- [EXERCISE INSTRUCTIONS] Return every line of the data below that includes the string "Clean".

*** Opening SUPPLIED ENTRIES ***

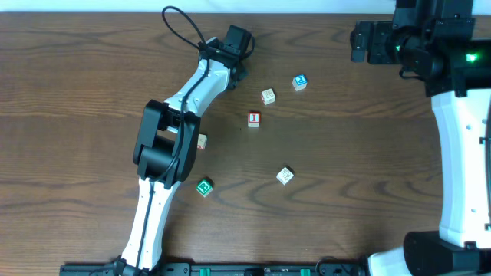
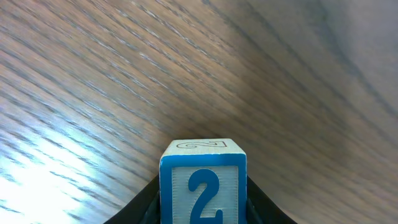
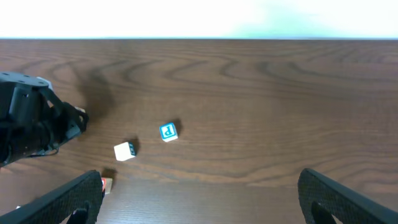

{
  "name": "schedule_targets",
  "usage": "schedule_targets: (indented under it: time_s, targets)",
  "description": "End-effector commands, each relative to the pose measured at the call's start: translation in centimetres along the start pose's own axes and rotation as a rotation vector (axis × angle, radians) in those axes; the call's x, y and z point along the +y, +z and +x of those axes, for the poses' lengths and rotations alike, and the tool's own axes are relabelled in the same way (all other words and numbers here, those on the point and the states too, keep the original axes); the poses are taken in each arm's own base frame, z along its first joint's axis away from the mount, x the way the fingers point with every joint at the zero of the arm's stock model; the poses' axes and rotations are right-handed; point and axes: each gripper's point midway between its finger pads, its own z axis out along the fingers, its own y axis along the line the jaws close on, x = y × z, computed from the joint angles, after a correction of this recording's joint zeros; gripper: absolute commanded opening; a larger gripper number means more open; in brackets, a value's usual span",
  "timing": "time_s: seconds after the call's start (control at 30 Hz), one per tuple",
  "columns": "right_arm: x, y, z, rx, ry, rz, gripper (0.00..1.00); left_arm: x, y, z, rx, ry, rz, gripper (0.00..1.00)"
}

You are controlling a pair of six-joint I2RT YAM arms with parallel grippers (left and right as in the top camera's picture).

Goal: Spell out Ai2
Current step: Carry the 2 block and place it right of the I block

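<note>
Wood table; left jaws clamp blue 2 block.

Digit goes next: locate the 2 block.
The 2 block is gripped in the left hand, bottom centre of the left wrist view; overhead, that hand hangs up and left of the cream block.

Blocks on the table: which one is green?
The green block, lowest in the overhead view. The other loose ones look red, blue or pale.
</note>
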Motion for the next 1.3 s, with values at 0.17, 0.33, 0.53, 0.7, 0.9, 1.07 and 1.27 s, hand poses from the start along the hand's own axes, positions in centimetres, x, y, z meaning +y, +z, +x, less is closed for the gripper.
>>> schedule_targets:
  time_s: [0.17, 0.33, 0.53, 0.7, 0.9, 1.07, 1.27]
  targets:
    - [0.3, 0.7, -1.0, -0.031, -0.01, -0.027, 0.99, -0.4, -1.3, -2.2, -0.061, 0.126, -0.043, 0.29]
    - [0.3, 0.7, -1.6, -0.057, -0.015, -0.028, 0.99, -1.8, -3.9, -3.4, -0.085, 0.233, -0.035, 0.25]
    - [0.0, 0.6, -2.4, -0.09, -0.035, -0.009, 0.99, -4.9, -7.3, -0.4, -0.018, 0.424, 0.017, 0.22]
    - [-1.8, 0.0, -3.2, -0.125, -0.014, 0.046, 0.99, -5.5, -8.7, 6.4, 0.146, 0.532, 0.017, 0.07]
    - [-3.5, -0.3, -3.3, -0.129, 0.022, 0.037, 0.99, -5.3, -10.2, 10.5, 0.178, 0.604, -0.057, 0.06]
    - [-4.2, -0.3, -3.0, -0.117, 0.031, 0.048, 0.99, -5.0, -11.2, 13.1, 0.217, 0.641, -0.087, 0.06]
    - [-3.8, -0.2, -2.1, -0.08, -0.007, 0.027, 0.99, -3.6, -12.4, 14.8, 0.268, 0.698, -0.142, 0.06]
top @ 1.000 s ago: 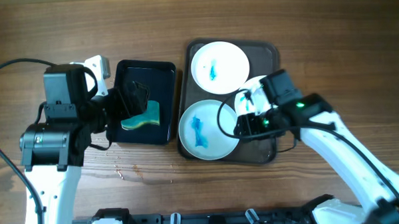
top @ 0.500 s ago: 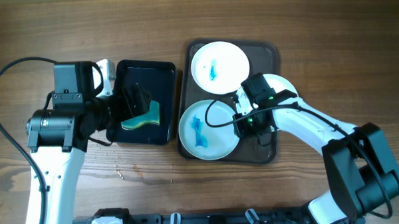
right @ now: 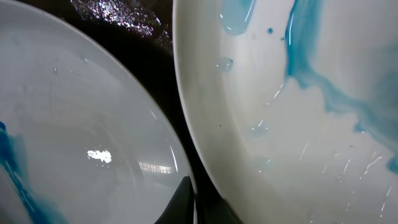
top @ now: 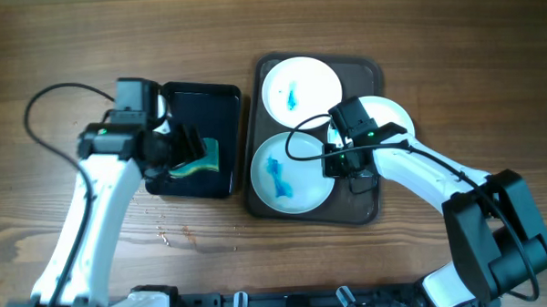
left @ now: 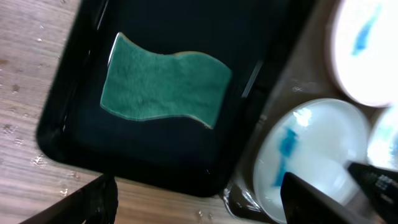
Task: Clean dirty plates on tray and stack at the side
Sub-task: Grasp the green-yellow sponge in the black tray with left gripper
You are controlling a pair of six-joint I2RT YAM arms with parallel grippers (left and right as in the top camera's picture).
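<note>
Just at 3 o'clock of the nearer, wide-spread left gripper (top: 182, 149), inside the glossy black tray (top: 208, 103): the wavy green sponge (top: 206, 161), coarse-faced, long axis 9 to 3 in the left wrist view. At the 3 o'clock rim of the blue-smeared, smooth white plate (top: 283, 179) on the brown tray (top: 373, 72): the right gripper (top: 340, 162), opening impossible to tell.

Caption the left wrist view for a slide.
Green wavy sponge lying in a black rectangular tray, beside blue-smeared white round plates on a dark brown tray.
</note>
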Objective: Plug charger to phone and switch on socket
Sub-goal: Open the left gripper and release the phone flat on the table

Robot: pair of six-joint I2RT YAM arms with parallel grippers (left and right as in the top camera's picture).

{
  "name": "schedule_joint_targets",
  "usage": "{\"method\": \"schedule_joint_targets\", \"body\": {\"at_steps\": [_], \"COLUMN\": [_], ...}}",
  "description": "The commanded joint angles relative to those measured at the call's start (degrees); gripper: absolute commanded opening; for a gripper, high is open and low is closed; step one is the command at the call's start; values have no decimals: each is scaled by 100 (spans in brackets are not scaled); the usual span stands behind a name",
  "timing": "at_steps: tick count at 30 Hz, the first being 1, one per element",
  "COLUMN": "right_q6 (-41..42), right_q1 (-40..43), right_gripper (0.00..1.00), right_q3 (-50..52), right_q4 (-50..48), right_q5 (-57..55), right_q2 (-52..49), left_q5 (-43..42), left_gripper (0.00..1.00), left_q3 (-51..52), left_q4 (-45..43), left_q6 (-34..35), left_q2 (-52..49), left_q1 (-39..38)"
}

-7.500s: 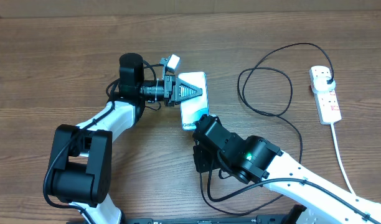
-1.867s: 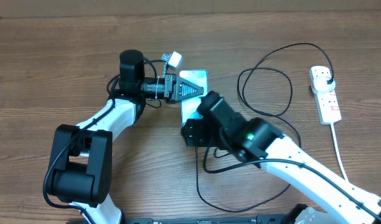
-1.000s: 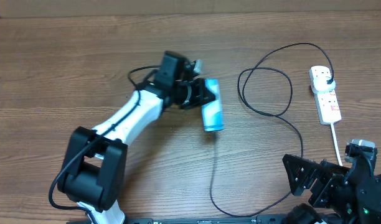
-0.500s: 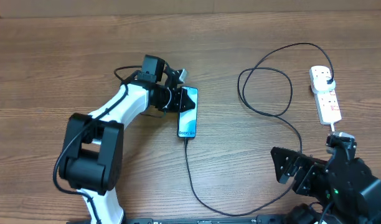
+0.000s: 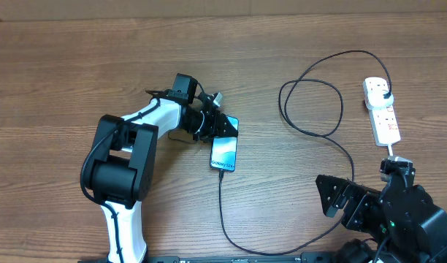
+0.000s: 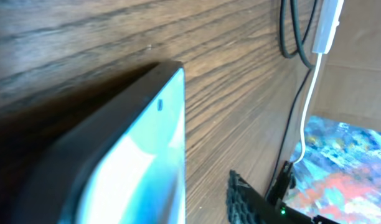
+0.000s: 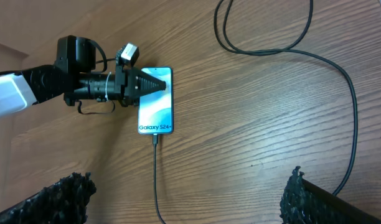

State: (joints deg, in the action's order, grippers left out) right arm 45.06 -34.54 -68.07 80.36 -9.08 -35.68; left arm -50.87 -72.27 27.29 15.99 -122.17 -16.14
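**A:** Desk first: what lies on the wood?

**B:** Two arms. The left arm reaches in from the near side to the middle. The right arm sits low at the near right corner.

**A:** And the charger?

**B:** Its thin black cable runs from the phone toward the near edge. It then swings right and up, loops once, and ends in a black plug seated in the socket. The socket is a white strip at the far right, well apart from the phone.

**A:** Where's the phone?

**B:** Flat on the desk near the centre, with its blue screen up. The cable tip meets its near short edge.

**A:** The claws?

**B:** The left claw lies over the phone's far end. I cannot tell whether it is clamped or let go. The right claw is spread wide, with nothing in it.
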Motion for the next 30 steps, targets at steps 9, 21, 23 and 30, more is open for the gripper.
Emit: {"method": "schedule_joint_targets", "body": {"at_steps": [9, 21, 23, 30], "right_q6": [42, 42, 42, 57], "right_q1": [17, 17, 17, 17], "right_gripper": [100, 100, 100, 100], "right_q3": [20, 20, 20, 20], "right_q4": [-37, -81, -90, -101], "right_q5": [13, 13, 13, 13], "right_q2": [2, 4, 4, 2], "left_q5": [1453, 3032, 3029, 2870], "left_gripper": [72, 88, 88, 89], "left_q3": [44, 44, 44, 44], "left_q4": [315, 826, 826, 820], "left_q6": [-13, -13, -11, -271], "left_q2": [-341, -341, -341, -341], "left_q1": [-44, -44, -46, -153]}}
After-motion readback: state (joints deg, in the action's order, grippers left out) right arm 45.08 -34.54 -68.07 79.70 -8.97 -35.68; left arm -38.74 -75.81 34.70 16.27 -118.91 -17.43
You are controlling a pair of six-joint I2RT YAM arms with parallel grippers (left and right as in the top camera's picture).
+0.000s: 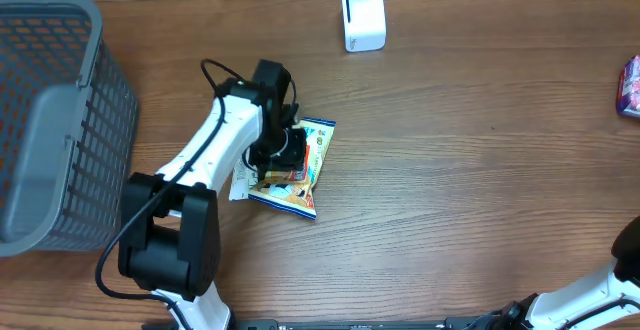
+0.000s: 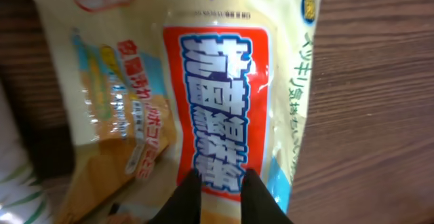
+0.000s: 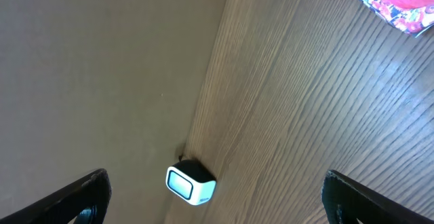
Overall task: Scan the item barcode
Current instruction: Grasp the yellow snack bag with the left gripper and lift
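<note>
Gripping the snack packet (image 1: 318,145) where it lies flat on the tabletop (image 1: 470,190), a little left of the middle, the left tool (image 1: 288,155) is clenched on a pinch of the wrapper. We judge the task to be at an early stage: the item is grasped but not lifted. The white scanner (image 1: 363,16) stands well apart from it at the far edge, so carrying the packet over and showing its barcode remain to be done. The right tool (image 3: 217,193) is released, its fingers spread wide with nothing between them, and only part of that arm shows at the near right corner of the overhead view.

From above we see the whole layout: a grey basket (image 1: 100,140) at the left, the scanner at the far side and a second packet (image 1: 630,85) at the far right edge. The arm hides the grip itself there. The left wrist view shows what the overhead cannot: two dark fingertips (image 2: 190,197) pressed close on a red label with blue lettering. We find no barcode on this face. The right wrist view alone shows the scanner's lit front window (image 3: 183,181).
</note>
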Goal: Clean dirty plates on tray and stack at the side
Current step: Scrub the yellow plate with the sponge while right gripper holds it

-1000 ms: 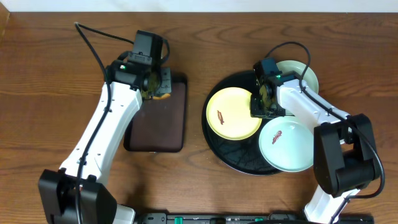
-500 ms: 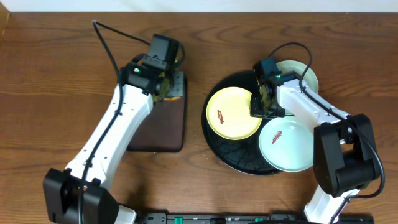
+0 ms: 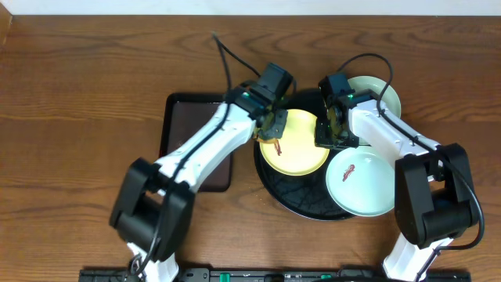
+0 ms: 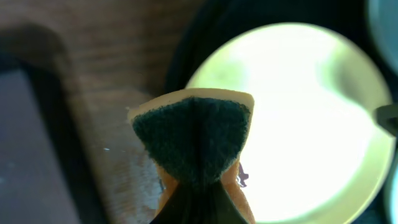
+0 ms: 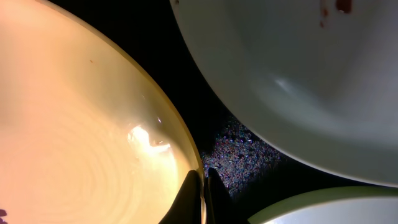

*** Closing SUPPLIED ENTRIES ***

- [RESPONSE TO THE EXERCISE]
Task: Clean dirty plates on tray and stack at the side
Goal: Clean dirty plates on tray and stack at the side

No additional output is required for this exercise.